Un chip alternativo con prestazioni elevate
Il Qualcomm SM8845 è stato segnalato da fonti interne come un SoC ad alte prestazioni, potenzialmente destinato a dispositivi di fascia alta ma con un target diverso rispetto allo Snapdragon 8 Gen 4. La principale caratteristica tecnica attesa riguarda la configurazione dual-cluster, che dovrebbe includere core ad alte prestazioni abbinati a core a basso consumo energetico, in linea con le tendenze di efficienza energetica dei chip moderni.
La frequenza massima indicata è di 3,6 GHz, leggermente inferiore rispetto a quella prevista per lo Snapdragon 8 Gen 4, che dovrebbe arrivare fino a 4,0 GHz. Questo suggerisce una diversificazione delle offerte, con SM8845 orientato a garantire prestazioni solide e consumi ridotti, rendendolo adatto a dispositivi dove l’equilibrio tra potenza e autonomia è prioritario.

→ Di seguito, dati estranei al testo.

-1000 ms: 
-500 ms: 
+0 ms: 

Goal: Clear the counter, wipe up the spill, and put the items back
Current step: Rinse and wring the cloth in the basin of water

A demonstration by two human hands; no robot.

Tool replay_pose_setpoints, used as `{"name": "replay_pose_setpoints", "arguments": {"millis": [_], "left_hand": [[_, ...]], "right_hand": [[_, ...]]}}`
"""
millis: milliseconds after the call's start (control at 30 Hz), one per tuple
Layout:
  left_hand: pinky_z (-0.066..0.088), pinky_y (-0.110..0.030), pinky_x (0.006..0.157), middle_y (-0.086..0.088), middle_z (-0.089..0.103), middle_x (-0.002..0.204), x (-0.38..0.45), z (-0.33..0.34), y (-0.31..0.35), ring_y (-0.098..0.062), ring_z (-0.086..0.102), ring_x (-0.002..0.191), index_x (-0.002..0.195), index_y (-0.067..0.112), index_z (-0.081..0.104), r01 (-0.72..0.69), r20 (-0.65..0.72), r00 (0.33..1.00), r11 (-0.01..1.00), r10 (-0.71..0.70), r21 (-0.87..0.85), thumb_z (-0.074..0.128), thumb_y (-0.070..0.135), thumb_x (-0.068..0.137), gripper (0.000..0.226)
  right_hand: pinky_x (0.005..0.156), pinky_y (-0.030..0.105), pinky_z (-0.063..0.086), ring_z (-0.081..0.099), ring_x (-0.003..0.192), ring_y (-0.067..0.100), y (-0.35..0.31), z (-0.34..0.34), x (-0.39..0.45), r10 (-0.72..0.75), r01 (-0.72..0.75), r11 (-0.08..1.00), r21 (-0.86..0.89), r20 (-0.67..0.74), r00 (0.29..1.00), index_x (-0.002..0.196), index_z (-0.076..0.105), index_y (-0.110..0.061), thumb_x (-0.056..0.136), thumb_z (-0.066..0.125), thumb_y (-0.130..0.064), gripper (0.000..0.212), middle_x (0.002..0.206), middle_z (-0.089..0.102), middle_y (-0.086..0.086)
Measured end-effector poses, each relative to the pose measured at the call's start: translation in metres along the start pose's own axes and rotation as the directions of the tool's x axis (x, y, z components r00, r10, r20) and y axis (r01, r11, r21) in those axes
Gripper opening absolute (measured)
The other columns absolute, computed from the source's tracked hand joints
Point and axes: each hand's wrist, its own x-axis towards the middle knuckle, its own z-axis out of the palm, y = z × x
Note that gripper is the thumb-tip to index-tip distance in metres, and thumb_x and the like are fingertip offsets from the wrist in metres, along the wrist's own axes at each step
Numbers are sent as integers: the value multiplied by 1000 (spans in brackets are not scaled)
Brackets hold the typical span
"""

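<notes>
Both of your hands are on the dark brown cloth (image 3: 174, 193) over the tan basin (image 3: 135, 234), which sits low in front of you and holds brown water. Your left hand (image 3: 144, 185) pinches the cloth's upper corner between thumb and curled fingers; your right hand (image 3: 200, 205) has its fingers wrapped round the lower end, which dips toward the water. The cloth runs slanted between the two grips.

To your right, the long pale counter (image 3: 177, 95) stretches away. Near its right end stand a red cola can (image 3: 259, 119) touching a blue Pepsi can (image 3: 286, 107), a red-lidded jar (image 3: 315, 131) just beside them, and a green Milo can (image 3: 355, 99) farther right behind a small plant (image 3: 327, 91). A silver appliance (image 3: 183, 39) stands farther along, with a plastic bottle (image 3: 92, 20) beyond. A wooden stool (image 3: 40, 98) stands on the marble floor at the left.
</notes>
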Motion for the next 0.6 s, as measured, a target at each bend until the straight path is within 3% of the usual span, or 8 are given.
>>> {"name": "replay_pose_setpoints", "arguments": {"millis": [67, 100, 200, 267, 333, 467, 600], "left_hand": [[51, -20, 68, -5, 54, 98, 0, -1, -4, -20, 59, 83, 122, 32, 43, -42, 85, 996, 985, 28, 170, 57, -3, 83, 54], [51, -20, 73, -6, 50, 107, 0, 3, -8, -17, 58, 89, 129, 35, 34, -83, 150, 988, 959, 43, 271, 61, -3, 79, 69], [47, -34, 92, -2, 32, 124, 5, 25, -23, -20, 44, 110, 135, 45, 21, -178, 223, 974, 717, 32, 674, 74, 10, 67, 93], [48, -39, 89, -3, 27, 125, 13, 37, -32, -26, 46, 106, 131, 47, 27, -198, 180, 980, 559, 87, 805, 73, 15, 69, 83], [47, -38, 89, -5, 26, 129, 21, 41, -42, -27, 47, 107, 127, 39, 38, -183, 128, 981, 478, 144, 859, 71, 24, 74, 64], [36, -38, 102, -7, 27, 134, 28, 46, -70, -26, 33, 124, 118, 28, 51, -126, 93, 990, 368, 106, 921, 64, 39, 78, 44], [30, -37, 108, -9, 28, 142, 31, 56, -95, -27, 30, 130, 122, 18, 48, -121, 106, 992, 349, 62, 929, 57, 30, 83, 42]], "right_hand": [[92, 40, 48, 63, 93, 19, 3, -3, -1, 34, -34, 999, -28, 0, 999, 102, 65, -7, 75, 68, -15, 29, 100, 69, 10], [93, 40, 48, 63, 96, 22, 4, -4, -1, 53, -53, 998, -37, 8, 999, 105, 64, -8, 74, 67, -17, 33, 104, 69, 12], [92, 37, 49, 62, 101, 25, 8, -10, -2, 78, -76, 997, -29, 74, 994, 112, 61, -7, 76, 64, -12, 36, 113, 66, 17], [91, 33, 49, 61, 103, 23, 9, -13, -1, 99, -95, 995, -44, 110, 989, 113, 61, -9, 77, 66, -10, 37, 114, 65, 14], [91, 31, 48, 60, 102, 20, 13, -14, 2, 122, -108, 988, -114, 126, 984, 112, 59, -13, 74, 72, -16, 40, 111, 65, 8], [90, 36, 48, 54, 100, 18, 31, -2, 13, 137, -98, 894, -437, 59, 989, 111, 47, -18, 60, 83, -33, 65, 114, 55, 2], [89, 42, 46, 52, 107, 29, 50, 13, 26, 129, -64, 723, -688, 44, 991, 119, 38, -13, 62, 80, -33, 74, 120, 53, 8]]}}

Nonostante manchino conferme ufficiali, è probabile che anche il Qualcomm SM8845 venga prodotto da TSMC utilizzando il nodo a 3 nm, proprio come per il modello principale. Questo processo garantirebbe densità transistor più elevata, maggiore efficienza e temperature operative ridotte, fattori cruciali per mantenere alte prestazioni senza compromessi in termini di dissipazione termica.
Non è ancora chiaro se il chip adotterà la nuova architettura Oryon sviluppata da Qualcomm dopo l’acquisizione di Nuvia. Tuttavia, considerando l’interesse dell’azienda nel diversificare la propria gamma, non è escluso che lo SM8845 possa rappresentare un esperimento parallelo o una soluzione intermedia tra Snapdragon 8 Gen 3 e 8 Gen 4.
Secondo le indiscrezioni, Qualcomm potrebbe utilizzare il chip SM8845 per differenziare l’offerta nei segmenti premium, offrendo un’alternativa allo Snapdragon 8 Gen 4 per dispositivi che non necessitano della massima potenza disponibile, ma puntano comunque su caratteristiche avanzate. Questo posizionamento lo renderebbe competitivo per smartphone da gaming, top di gamma economici o modelli flagship “lite” lanciati nel secondo semestre 2025.
Una strategia simile è già stata vista in passato con i processori Snapdragon 8+ Gen 1 e Gen 2, che hanno fornito una via intermedia tra innovazione e stabilità, conquistando l’interesse di diversi produttori.
Nonostante le informazioni siano ancora frammentarie, il chip potrebbe essere annunciato ufficialmente entro la fine del 2025, con una finestra di lancio possibile tra il quarto trimestre dell’anno e l’inizio del 2026. Alcuni produttori asiatici avrebbero già ricevuto campioni preliminari per i test interni, un passo che segnala l’avanzamento dello sviluppo.